Reproduce all lines of the listing below in which the word "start" occurs.

**Given material:**
* * *

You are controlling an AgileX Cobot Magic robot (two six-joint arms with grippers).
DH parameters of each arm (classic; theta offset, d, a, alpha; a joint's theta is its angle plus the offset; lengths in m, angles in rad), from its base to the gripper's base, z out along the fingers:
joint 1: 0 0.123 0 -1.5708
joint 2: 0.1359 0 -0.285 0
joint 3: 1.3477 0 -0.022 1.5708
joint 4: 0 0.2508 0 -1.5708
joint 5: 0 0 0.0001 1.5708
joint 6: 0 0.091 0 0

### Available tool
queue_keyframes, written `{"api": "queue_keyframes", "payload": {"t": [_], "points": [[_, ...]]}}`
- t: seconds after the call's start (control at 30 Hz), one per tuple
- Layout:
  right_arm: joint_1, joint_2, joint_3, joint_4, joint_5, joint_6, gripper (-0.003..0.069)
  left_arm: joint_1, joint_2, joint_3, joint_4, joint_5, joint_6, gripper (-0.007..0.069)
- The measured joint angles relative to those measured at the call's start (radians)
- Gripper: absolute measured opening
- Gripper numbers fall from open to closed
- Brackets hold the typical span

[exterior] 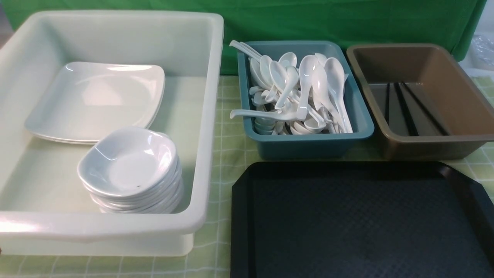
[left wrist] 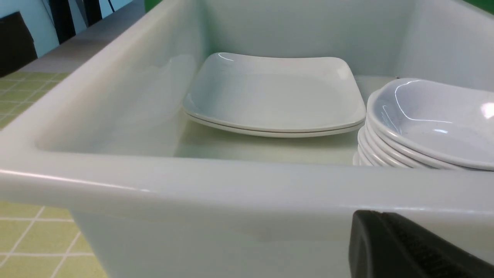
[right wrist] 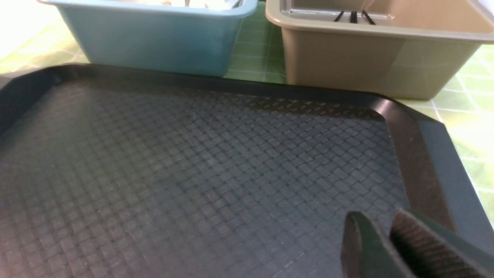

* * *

**Answer to this task:**
- t: seconds after the call's start (control at 30 Hz), one per tuple
- The measured joint angles relative to those measured at the call's start (radians)

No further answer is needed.